[ACTION ITEM] Copy without pictures. Please restate each line of the listing exactly.

[MATERIAL PROVIDED]
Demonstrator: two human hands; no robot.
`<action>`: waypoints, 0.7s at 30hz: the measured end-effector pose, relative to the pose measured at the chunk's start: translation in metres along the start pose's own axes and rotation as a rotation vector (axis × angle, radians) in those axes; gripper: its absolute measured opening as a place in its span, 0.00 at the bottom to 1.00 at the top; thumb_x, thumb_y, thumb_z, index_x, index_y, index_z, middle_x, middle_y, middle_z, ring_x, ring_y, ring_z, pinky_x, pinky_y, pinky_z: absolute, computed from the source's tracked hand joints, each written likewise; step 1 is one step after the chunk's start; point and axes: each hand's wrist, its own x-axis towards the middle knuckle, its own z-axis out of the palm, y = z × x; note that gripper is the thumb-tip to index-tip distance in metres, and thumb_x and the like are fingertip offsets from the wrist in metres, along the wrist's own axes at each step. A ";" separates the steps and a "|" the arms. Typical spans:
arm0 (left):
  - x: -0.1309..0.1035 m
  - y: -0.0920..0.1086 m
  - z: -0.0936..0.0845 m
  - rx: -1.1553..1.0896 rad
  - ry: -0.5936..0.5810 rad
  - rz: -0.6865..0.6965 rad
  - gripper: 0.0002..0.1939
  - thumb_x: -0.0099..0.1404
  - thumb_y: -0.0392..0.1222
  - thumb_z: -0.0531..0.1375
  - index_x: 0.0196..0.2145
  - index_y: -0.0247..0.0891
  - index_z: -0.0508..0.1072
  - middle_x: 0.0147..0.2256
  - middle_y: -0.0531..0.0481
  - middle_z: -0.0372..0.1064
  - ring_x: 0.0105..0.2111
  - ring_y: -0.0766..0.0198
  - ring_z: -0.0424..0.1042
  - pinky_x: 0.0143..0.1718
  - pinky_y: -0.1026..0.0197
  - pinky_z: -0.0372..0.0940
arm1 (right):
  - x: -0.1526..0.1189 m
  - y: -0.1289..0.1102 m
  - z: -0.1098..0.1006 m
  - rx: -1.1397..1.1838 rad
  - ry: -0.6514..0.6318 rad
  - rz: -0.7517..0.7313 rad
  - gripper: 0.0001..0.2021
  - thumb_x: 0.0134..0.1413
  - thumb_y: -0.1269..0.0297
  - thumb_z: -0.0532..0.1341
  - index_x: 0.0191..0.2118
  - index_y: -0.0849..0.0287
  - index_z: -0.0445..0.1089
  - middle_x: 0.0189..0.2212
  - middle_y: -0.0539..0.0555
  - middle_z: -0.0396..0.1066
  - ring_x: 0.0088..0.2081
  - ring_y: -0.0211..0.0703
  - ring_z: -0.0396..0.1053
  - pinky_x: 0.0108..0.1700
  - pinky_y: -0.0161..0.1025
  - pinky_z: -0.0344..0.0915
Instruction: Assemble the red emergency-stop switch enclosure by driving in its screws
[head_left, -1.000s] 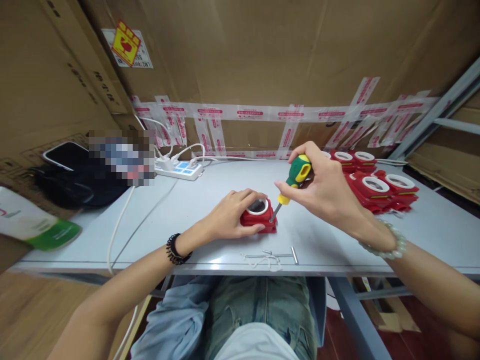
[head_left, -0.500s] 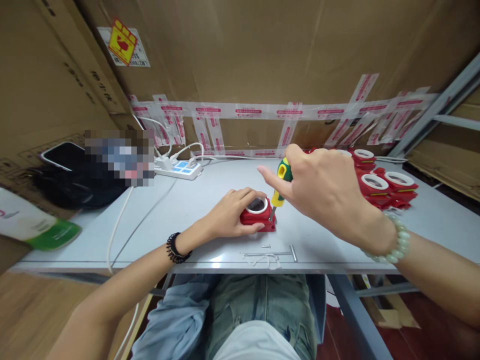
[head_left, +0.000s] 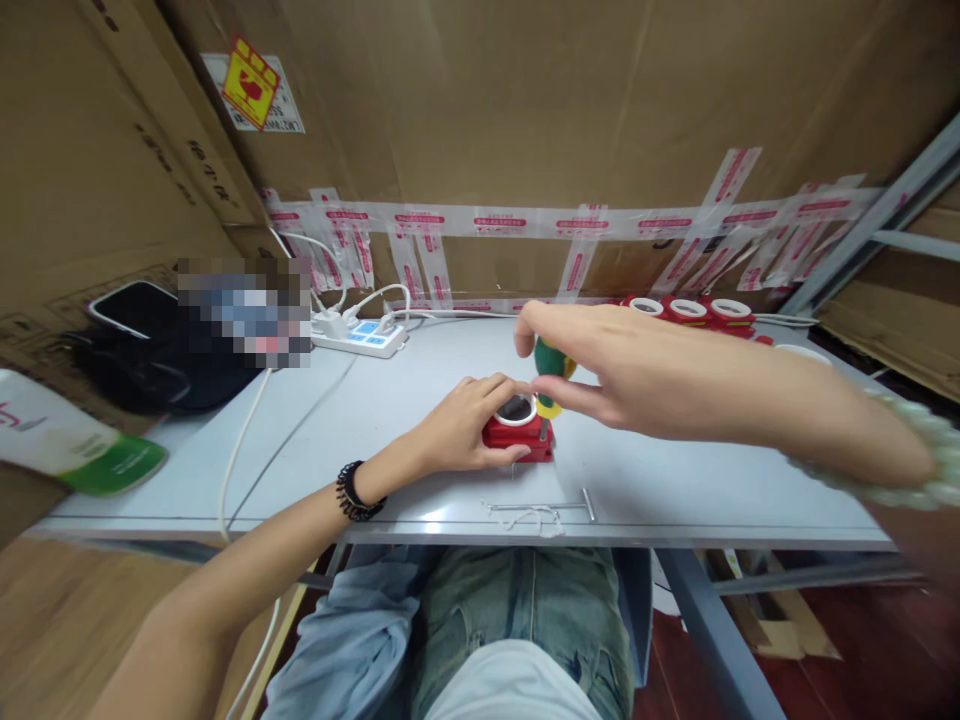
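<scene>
My left hand [head_left: 472, 425] grips a red block-shaped part [head_left: 532, 450] with a white ring [head_left: 516, 415] on top, pressing it to the table. My right hand [head_left: 592, 370] is closed around the green and yellow handle of a screwdriver [head_left: 551, 362]. The screwdriver stands nearly upright, its tip at the right end of the red part; whether a screw sits under the tip is hidden. Towards me lies a T-shaped metal rod [head_left: 577, 505], with a thin white string [head_left: 532, 520] beside it.
Several similar red parts with white rings [head_left: 688, 312] stand at the back right, partly behind my right arm. A white power strip [head_left: 367, 338] with plugged cables is at the back left. A phone [head_left: 133, 308], black bag [head_left: 150, 375] and white-green tube [head_left: 90, 445] lie left.
My right hand has turned about the screwdriver, its wrist swinging right and upward, and the handle has rotated. The small screw beside the rod no longer shows there. My left hand stays put.
</scene>
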 end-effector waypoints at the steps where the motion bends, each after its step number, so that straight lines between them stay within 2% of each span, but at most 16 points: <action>1: 0.000 0.000 0.000 0.005 -0.004 -0.001 0.29 0.61 0.53 0.61 0.56 0.42 0.61 0.46 0.44 0.69 0.44 0.52 0.70 0.45 0.52 0.62 | -0.003 0.003 -0.002 0.016 -0.022 -0.005 0.09 0.63 0.60 0.55 0.45 0.59 0.65 0.36 0.55 0.74 0.32 0.41 0.68 0.34 0.38 0.58; 3: 0.000 0.001 -0.001 0.008 -0.012 -0.002 0.29 0.61 0.54 0.61 0.57 0.42 0.60 0.47 0.44 0.69 0.44 0.52 0.70 0.46 0.51 0.62 | -0.005 0.005 -0.003 -0.031 0.000 0.063 0.13 0.62 0.55 0.55 0.44 0.58 0.66 0.33 0.55 0.73 0.31 0.42 0.67 0.32 0.39 0.57; 5: 0.001 0.001 -0.001 0.005 -0.015 -0.008 0.29 0.61 0.54 0.61 0.57 0.42 0.60 0.49 0.43 0.69 0.46 0.50 0.70 0.46 0.51 0.62 | -0.003 0.004 0.000 -0.132 0.083 0.184 0.16 0.61 0.49 0.55 0.39 0.59 0.68 0.28 0.56 0.72 0.30 0.45 0.67 0.31 0.39 0.55; 7: 0.001 0.002 -0.001 0.001 -0.019 -0.025 0.29 0.61 0.54 0.61 0.56 0.42 0.60 0.50 0.43 0.68 0.48 0.50 0.69 0.47 0.50 0.62 | 0.001 0.002 0.002 -0.180 0.126 0.255 0.16 0.62 0.51 0.55 0.34 0.58 0.69 0.27 0.56 0.71 0.30 0.46 0.67 0.32 0.40 0.55; 10: 0.001 0.003 -0.002 0.005 -0.025 -0.039 0.30 0.61 0.54 0.61 0.57 0.42 0.59 0.51 0.43 0.67 0.48 0.50 0.69 0.48 0.50 0.61 | 0.003 0.000 -0.001 -0.072 0.061 0.162 0.09 0.62 0.60 0.55 0.41 0.57 0.68 0.32 0.54 0.73 0.32 0.44 0.68 0.34 0.39 0.57; 13: 0.001 0.003 -0.002 0.009 -0.034 -0.032 0.30 0.61 0.55 0.61 0.57 0.42 0.60 0.49 0.43 0.68 0.46 0.51 0.70 0.47 0.51 0.61 | -0.001 0.001 -0.006 0.031 0.002 0.052 0.11 0.62 0.63 0.53 0.47 0.57 0.66 0.39 0.55 0.73 0.35 0.43 0.69 0.37 0.39 0.59; 16: 0.001 0.004 -0.003 0.016 -0.029 -0.034 0.29 0.61 0.54 0.61 0.56 0.42 0.60 0.48 0.44 0.68 0.46 0.51 0.70 0.47 0.51 0.61 | -0.004 0.006 -0.001 -0.019 0.019 0.104 0.13 0.62 0.60 0.53 0.47 0.60 0.66 0.40 0.58 0.72 0.37 0.47 0.69 0.37 0.41 0.60; 18: 0.001 0.004 -0.003 0.008 -0.023 -0.038 0.29 0.61 0.54 0.61 0.56 0.42 0.60 0.49 0.43 0.68 0.47 0.50 0.70 0.48 0.51 0.61 | -0.003 0.008 0.004 -0.070 0.083 0.143 0.14 0.61 0.59 0.54 0.47 0.61 0.66 0.38 0.58 0.72 0.36 0.48 0.68 0.37 0.42 0.59; 21: 0.000 0.004 -0.003 -0.003 -0.025 -0.042 0.29 0.61 0.55 0.61 0.56 0.42 0.60 0.49 0.44 0.68 0.46 0.51 0.70 0.47 0.51 0.61 | 0.001 0.009 0.007 0.013 0.099 0.103 0.11 0.59 0.65 0.56 0.46 0.59 0.65 0.39 0.56 0.72 0.37 0.46 0.68 0.38 0.41 0.60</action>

[RESULT]
Demonstrator: two human hands; no robot.
`<action>`: waypoints, 0.7s at 30hz: the measured end-effector pose, relative to the pose measured at the chunk's start: translation in metres along the start pose's own axes and rotation as a rotation vector (axis × angle, radians) in those axes; gripper: its absolute measured opening as a place in its span, 0.00 at the bottom to 1.00 at the top; thumb_x, thumb_y, thumb_z, index_x, index_y, index_z, middle_x, middle_y, middle_z, ring_x, ring_y, ring_z, pinky_x, pinky_y, pinky_z: absolute, computed from the source's tracked hand joints, each written likewise; step 1 is one step after the chunk's start; point and axes: each hand's wrist, its own x-axis towards the middle knuckle, its own z-axis out of the palm, y = z × x; note that gripper is the thumb-tip to index-tip distance in metres, and thumb_x and the like are fingertip offsets from the wrist in metres, along the wrist's own axes at each step. A ";" separates the steps and a "|" the arms. Typical spans:
arm0 (left):
  - x: -0.1309..0.1035 m
  - y: -0.0920..0.1086 m
  - z: -0.0936..0.0845 m
  - rx: -1.1553..1.0896 rad
  - ry: -0.5936..0.5810 rad
  - rz: -0.6865..0.6965 rad
  - gripper: 0.0002..0.1939
  - thumb_x: -0.0099..0.1404
  - thumb_y: -0.0392..0.1222
  - thumb_z: -0.0531..0.1375
  - index_x: 0.0196..0.2145
  - index_y: -0.0247..0.0891
  - index_z: -0.0508..0.1072
  - middle_x: 0.0147..0.2256
  - middle_y: -0.0531..0.0481
  - middle_z: -0.0372..0.1064
  - ring_x: 0.0105..0.2111
  - ring_y: -0.0766..0.0198
  - ring_z: -0.0424..0.1042
  - pinky_x: 0.0143..0.1718
  - pinky_y: -0.1026..0.0197
  - pinky_z: -0.0372..0.0940
arm1 (right):
  - x: -0.1526..0.1189 m
  - y: -0.1289..0.1102 m
  - z: -0.1098..0.1006 m
  - rx: -1.1397..1.1838 rad
  - ry: -0.6514..0.6318 rad
  - rz: -0.7517..0.7313 rad
  - gripper: 0.0001..0.2021
  - thumb_x: 0.0134..0.1413
  - thumb_y: -0.1269..0.0297
  - thumb_z: -0.0532..0.1341
  - index_x: 0.0191..0.2118
  - index_y: -0.0849..0.0287
  - index_z: -0.0445..0.1089
  - middle_x: 0.0189..0.2212
  - middle_y: -0.0539..0.0555
  - middle_z: -0.0396..0.1066
  - ring_x: 0.0088..0.2081
  - ring_y: -0.0211..0.0703
  - ring_z: -0.0396..0.1053
  - pinky_x: 0.0108..0.1700
  - pinky_y: -0.0161..0.1025
  - pinky_z: -0.0344..0.0915
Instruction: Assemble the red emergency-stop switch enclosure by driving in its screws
[head_left, -1.000s] 
[head_left, -0.500s] 
[head_left, +0.000s] 
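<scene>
My left hand [head_left: 472, 425] grips a red block-shaped part [head_left: 532, 450] with a white ring [head_left: 516, 415] on top, pressing it to the table. My right hand [head_left: 592, 370] is closed around the green and yellow handle of a screwdriver [head_left: 551, 362]. The screwdriver stands nearly upright, its tip at the right end of the red part; whether a screw sits under the tip is hidden. Towards me lies a T-shaped metal rod [head_left: 577, 505], with a thin white string [head_left: 532, 520] beside it.
Several similar red parts with white rings [head_left: 688, 312] stand at the back right, partly behind my right arm. A white power strip [head_left: 367, 338] with plugged cables is at the back left. A phone [head_left: 133, 308], black bag [head_left: 150, 375] and white-green tube [head_left: 90, 445] lie left.
My right hand has turned about the screwdriver, its wrist swinging right and upward, and the handle has rotated. The small screw beside the rod no longer shows there. My left hand stays put.
</scene>
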 end-effector waypoints at the steps where the motion bends, each after its step number, so that straight lines between them stay within 2% of each span, but at most 16 points: <action>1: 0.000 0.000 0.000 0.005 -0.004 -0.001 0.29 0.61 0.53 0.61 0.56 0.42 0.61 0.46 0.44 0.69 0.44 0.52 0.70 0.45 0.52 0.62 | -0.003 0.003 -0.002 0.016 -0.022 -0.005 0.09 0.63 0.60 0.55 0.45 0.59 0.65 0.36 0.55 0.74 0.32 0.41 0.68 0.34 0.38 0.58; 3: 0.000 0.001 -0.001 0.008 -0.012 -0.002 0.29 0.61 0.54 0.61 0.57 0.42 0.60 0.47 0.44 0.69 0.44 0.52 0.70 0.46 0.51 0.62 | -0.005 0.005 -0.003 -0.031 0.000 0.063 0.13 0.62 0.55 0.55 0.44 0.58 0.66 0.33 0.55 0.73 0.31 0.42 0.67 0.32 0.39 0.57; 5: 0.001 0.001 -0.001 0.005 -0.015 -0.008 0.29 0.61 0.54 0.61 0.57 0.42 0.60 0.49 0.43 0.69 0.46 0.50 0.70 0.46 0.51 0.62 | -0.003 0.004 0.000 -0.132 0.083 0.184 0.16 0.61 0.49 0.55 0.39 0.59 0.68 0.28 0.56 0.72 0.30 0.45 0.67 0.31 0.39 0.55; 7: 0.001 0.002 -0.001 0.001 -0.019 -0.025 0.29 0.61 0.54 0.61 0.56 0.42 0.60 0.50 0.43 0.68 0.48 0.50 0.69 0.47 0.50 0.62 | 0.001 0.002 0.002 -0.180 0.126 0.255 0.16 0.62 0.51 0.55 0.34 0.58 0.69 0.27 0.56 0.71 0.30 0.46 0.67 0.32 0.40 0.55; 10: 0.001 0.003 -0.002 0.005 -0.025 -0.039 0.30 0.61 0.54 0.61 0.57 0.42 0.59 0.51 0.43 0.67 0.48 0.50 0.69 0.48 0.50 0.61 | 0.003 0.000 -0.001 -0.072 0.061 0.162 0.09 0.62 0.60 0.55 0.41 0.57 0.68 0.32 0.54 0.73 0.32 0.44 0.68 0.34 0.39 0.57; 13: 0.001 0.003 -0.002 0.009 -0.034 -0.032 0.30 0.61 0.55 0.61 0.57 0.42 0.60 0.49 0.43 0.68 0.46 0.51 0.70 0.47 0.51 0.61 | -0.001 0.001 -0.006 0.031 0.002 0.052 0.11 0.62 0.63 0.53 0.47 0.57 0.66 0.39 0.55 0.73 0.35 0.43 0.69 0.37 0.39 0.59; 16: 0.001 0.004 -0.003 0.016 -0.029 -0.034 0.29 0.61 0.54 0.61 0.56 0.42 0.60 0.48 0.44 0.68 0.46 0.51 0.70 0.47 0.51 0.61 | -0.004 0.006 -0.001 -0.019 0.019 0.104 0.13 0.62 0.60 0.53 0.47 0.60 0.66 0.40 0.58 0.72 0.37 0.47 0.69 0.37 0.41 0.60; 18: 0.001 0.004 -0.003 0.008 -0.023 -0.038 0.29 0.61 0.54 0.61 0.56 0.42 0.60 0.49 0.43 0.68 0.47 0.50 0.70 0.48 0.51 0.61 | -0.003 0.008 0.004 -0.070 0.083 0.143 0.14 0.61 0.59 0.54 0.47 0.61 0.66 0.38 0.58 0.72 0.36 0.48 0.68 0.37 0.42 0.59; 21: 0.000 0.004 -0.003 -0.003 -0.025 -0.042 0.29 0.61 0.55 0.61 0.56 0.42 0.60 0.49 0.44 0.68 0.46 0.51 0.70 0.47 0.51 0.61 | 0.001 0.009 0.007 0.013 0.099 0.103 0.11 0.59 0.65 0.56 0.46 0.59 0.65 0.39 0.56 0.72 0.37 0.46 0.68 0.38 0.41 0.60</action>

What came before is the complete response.